La riforma dell’immigrazione è tornata, nelle intenzioni di Obama, tra le priorità dell’agenda politica per il 2014. Purtroppo lo slancio che aveva portato il Senato ad approvare, a metà dello scorso anno, una corposa riforma con un sostegno bipartisan, si è afflosciato con il passaggio alla Camera. Ragioni contingenti, quali la questione siriana, l’aspro confronto sulla legge di bilancio, il tardivo compromesso sull’innalzamento del tetto del deficit (col blocco di 16 giorni delle spese federali), hanno distratto il dibattito dalla questione migratoria e reso incerto il cammino futuro della riforma. Nel frattempo lo stock degli irregolari ha ripreso a crescere, e le ultime stime lo pongono, nel 2012, a 11,7 milioni. Serpeggiano dubbi che la riforma possa nascere nel 2014, anno delle elezioni di mezzo termine, e si riaccende il dibattito.

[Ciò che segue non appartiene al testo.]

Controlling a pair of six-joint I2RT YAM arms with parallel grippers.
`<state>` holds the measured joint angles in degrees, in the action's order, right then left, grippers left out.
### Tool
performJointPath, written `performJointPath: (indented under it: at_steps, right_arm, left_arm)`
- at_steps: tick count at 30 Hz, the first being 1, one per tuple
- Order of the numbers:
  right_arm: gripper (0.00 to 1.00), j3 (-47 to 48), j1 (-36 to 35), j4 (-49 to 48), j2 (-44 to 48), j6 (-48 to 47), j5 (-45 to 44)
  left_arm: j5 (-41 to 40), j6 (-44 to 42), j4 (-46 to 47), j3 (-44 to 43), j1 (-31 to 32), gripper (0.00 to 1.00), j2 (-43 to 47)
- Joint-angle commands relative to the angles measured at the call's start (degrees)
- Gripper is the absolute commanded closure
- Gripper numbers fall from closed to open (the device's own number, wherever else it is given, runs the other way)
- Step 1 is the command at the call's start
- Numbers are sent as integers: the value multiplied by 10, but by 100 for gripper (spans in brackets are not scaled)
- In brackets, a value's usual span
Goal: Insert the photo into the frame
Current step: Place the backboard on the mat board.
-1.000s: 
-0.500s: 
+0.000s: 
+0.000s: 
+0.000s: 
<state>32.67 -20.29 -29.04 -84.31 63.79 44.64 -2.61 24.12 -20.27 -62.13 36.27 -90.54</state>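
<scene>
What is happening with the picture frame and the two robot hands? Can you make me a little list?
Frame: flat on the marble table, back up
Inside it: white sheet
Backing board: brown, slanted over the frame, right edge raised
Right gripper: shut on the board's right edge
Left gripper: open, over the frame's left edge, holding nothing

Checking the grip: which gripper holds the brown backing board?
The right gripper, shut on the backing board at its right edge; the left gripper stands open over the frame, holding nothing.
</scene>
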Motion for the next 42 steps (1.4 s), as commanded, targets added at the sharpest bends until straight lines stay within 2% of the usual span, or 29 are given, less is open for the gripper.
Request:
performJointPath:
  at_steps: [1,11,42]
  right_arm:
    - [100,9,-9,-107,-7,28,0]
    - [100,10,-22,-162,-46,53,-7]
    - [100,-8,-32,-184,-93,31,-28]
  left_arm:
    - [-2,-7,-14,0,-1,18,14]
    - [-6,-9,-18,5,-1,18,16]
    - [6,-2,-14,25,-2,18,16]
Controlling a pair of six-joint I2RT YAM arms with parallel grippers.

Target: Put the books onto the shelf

Una riforma a metà del guado
“Infine, se vogliamo seriamente occuparci di crescita economica, è tempo di raccogliere l’appello dei leader delle imprese, dei sindacati, delle congregazioni religiose, delle forze dell’ordine – per riparare il nostro danneggiato sistema migratorio. I Repubblicani e i Democratici del Senato hanno agito, ed io conosco membri di ambedue i partiti nella Camera dei Rappresentanti che vogliono fare lo stesso. Economisti indipendenti affermano che la riforma dell’immigrazione farà crescere la nostra economia e ridurrà il nostro deficit di quasi mille miliardi di dollari nei due decenni prossimi. E per ragioni evidenti: i migranti che arrivano per realizzare i loro sogni – per studiare, innovare, contribuire alla nostra cultura – rendono il nostro un paese più attrattivo per creare nuove imprese e generare lavoro per tutti. E allora, quest’anno, facciamo la riforma dell’immigrazione. Impegniamoci a farlo. E’ oramai tempo.”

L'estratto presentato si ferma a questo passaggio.